Schritt für Schritt – callas-Produkte optimal nutzen

Main Features

This chapter does not go into technical details but presents an overview of the main features in pdfChip so that you know what is possible. Use the pdfChip Reference Manual to look up the details about those features if they would come in handy.

HTML, CSS and Javascript

Because pdfChip is built on top of a WebKit HTML rendering engine, it supports almost all features of HTML and CSS and can take full advantage of Javascript. In general pdfChip follows all HTML rules, so you can include CSS, Javascript, images etc. just as you would while designing a web site. Except for the pdfChip specific features (customised HTML elements and CSS properties) you can even preview your HTML file in a browser or in an HTML design tool.

As with regular HTML for a web site, you can choose to insert your CSS and Javascript in your main HTML file or you can separate them in CSS and Javascript files; pdfChip will process them correctly either way.

To define items not supported by HTML or CSS, pdfChip uses custom HTML elements and custom CSS properties. Their name always begins with cchip, data-cchip or -cchip and they are normally ignored by a browser (the reason there are different prefixes is to keep the HTML and CSS W3C-standard compliant). The tutorial examples provide interesting techniques to use this fact so that the HTML looks one way in a browser but another way when pdfChip converts it into PDF.

Page sizes and page boxes

While HTML normally lives in a browser, PDF is often meant to be printed. This means that the page size is very important and that additional page boxes may have to be defined; a page box is a rectangle that has special meaning and is used in a particular way by professional publishing solutions. pdfChip supports this by using the @page CSS rule set:

@page {
    size: 229mm 317mm;
    margin: 20mm;
    -cchip-trimbox: 10mm 10mm 209mm 297mm;
}

This example defines an A4 sized page of 20,9cm wide by 29,7cm tall (using the cchip-trimbox property) and provides an additional white area around that page to add information that shouldn't be printed, such as the name of the document, time and date, color bars or printer marks (using the size property). Check the pdfChip Reference Manual for all page box definitions.
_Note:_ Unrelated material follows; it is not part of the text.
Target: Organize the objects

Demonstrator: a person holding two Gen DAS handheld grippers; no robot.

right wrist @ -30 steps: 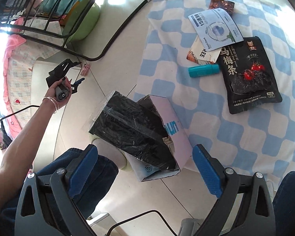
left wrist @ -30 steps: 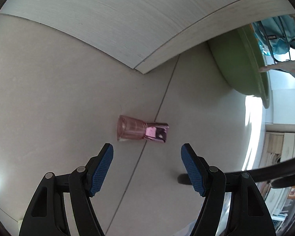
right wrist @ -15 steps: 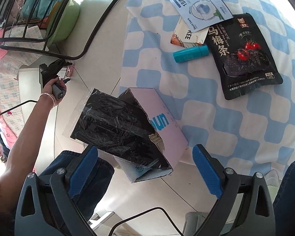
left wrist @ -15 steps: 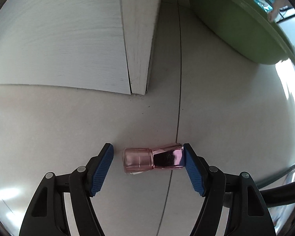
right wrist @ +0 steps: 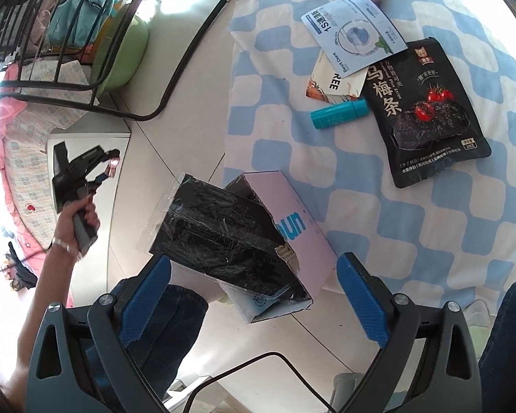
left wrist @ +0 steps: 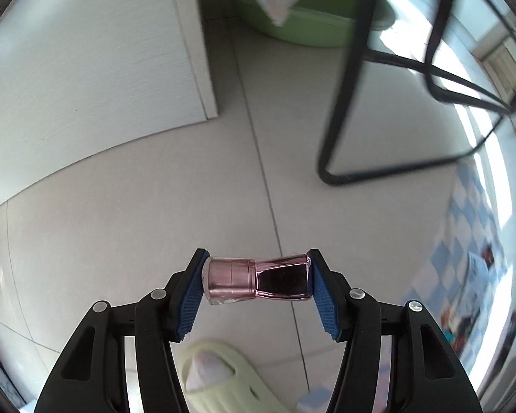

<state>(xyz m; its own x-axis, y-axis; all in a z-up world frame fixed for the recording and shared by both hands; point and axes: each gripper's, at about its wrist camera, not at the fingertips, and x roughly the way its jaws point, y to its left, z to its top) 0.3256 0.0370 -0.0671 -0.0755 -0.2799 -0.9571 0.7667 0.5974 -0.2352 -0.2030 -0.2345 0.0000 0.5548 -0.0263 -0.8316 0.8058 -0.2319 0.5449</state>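
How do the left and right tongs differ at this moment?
The left tongs are shut on a pink bottle, gripped end to end and clear of the floor; the right tongs are open and hold nothing. The left tongs have just been closing on the bottle; the right hover above a torn box. Both have blue pads on black arms.

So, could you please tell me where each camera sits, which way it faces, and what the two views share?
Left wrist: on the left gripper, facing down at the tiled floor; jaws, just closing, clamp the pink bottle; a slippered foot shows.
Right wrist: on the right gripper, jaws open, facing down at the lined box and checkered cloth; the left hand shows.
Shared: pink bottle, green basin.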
Additionally the margin property is used to provide 2cm of margin inside the page - keeping away the HTML content from the edge of the page.

Professional color

HTML and CSS provide a number of properties to define color, such as the color property to set the foreground property and the background-color property to set the background color. These properties either accept predefined names (such as "white" or "yellow") or an RGB color code.
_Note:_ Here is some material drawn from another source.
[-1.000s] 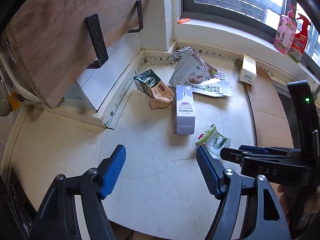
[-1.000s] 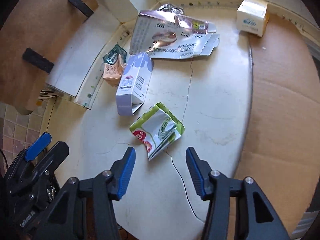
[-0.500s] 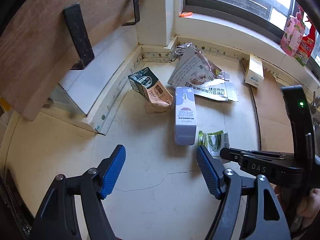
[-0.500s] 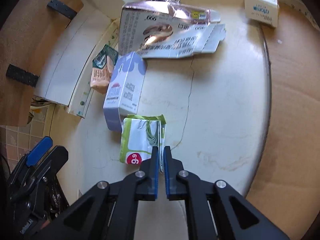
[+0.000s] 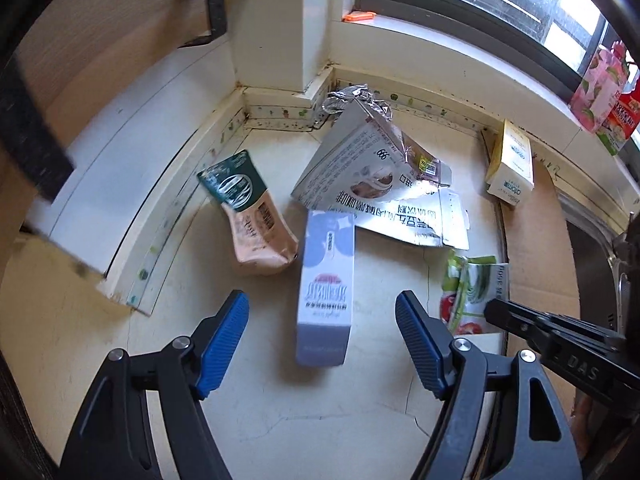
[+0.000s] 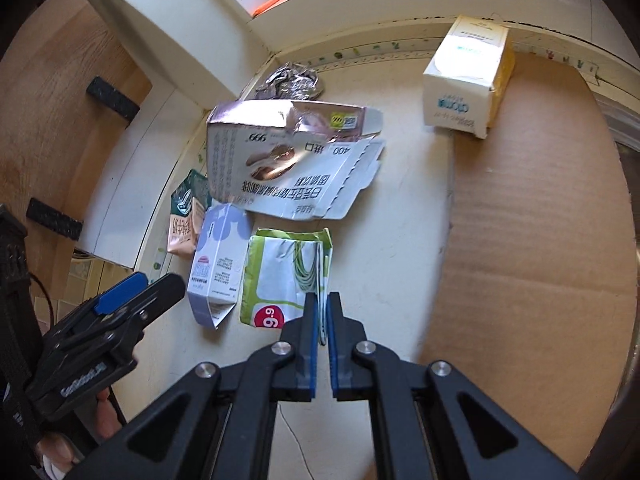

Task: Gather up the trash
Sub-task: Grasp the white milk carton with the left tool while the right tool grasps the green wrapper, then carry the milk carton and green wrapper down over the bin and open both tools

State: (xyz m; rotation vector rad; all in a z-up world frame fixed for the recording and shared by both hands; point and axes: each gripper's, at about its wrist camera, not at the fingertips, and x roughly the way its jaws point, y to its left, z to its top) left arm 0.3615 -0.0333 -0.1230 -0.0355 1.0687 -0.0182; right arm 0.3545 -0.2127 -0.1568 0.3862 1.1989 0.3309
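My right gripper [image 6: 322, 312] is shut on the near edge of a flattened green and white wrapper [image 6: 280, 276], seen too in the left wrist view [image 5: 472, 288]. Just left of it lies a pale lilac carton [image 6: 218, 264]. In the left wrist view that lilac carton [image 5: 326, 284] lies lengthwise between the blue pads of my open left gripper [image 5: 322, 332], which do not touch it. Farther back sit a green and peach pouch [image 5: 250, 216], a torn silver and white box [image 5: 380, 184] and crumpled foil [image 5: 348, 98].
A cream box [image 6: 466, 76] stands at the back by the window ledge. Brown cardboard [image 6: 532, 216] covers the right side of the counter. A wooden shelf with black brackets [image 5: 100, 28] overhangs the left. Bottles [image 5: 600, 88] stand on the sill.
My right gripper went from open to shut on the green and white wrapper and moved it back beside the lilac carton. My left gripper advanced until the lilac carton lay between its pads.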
pdfChip provides additional color definitions in order to be able to create PDF documents that will print correctly or that comply to standards. The example below shows a background and foreground color for a paragraph element.

p {
    background-color: -cchip-cmyk(1.0,0.0,0.0,0.0);
    color: -cchip-cmyk( 'Spot Black', 0.0, 0.0, 0.0, 1.0, 0.5 );
}

The background color is defined as CMYK using the cchip-cmyk value; given the color values provided the background color will be set to a pure cyan CMYK color. The foreground color uses a modified value that causes pdfChip to generate a spot color (or named color) called "Spot Black" and sets the background color to 50% of that spot color.

Keep in mind that both color properties will be completely ignored if you open the HTML in a browser, as the browser will not understand the cchip-cmyk value. It is only because pdfChip uses a customised processing engine that this works.

Font support

CSS already allows you to specify high-quality fonts for your web pages. The only problem is that not all browsers support the same types of fonts, which often leads to very convoluted @font-face definitions. Because pdfChip is only dependent on WebKit, an CSS file for use by pdfChip typically requires a simple font definition, such as the following:

@font-face {
    font-family: 'FreeUniversal-Regular';
    src: url('../fonts/freeuniversal-regular.ttf');
    font-weight: normal;
    font-style: normal;
}

This specifies the location of the Free Universal font and defines how it can be used in the remainder of the CSS file. The WebKit engine supports most modern fonts (including TrueType and OpenType) and because you only need to make sure it works correctly in pdfChip, testing is much simpler too.

Using PDF and SVG

Of course you can use various types of images, such as PNG and JPEG images in your HTML. pdfChip inserts those images in the generated PDF. If you use an image more than once, it will only be inserted once in the resulting PDF document.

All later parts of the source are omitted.